Oh. I don’t really know what to say to that, so I sympathetically squeeze my arms around her in an impromptu hug and wait for her to continue.

"Do you think she thinks of me? Does she wonder where I am or what I’m doing? Does she even care at all about me?" Grace rambles, her voice sleepy. I know from the time she woke me up that she’s half asleep. She’s quite proficient in the middle of the night, sometimes waking me to theorize about politics or the state of society.

In the morning she has no memory of the conversation.
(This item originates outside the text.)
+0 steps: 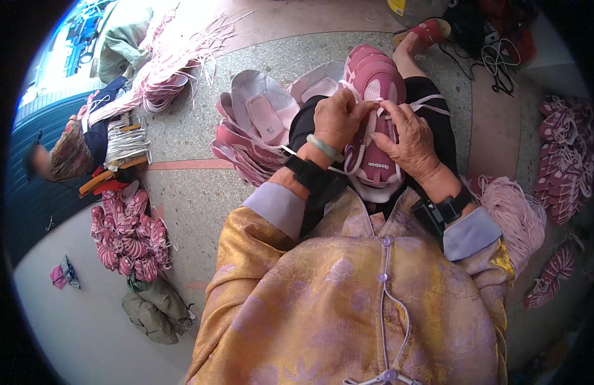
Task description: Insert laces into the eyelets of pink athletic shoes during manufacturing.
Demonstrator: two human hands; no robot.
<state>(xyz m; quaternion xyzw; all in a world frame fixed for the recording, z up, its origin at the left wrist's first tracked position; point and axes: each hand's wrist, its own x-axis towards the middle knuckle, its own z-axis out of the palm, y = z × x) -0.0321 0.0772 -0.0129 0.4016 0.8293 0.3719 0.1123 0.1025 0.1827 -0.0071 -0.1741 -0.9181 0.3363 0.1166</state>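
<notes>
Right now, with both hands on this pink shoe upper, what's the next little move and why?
Probably draw the pale lace snug with the right hand: it trails loose off the pink shoe upper, while the left hand pinches the upper near its eyelets and steadies it.

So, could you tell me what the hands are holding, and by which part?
Both hands grip the pink shoe upper: left hand at its lace area, right hand along its side.

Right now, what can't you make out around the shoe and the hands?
Head view only:
- Fingertips of the left hand and right hand: curled onto the pink shoe, so the grip is unclear.
- Lace path: hidden under both hands.
- Shoe heel: hidden by the wrists.
- Pink piles at right: blurred at the dark rim.
</notes>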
But I sense that this is a different matter. Grace is so guarded about this during daylight hours that by speaking of it now it is less real or less scary. Look at me, sounding like a psychologist after a few months of therapy. I roll my eyes at myself and wait for her to continue.

"I think I’d like to meet her and her family. Just to see them, you know?" She says and I raise my eyebrows in surprise.

"Would you go with me? To Chicago?" She asks, her voice tentative and unsure.

"Of courth." I tell her. "Leth go Thurthday and Friday." I finally get this fucking nose brace off tomorrow, well, rather today, at my doctor’s appointment and get re-x-rayed to see if I need surgery. Regardless, the doctor’s orders have been to not go back to work until after Christmas. Grace and I can hop on a plane and fly to Chicago for a few days, check her real mother out and be back here in plenty of time for Christmas.

"Thank you." She mutters softly and I feel her body relax back into mine.

She has fallen asleep. I continue to hold her close, relishing in the very essence of her like a child holding its most precious gift.

Her breathing is deep and slow as I gaze up at the ceiling. Sleep will not come for me again tonight, it is already almost 4:00 am and I can feel the restlessness of my muscles. I haven’t been running in the mornings as usual because the pounding is really painful for my nose, but I think I’ll start again today.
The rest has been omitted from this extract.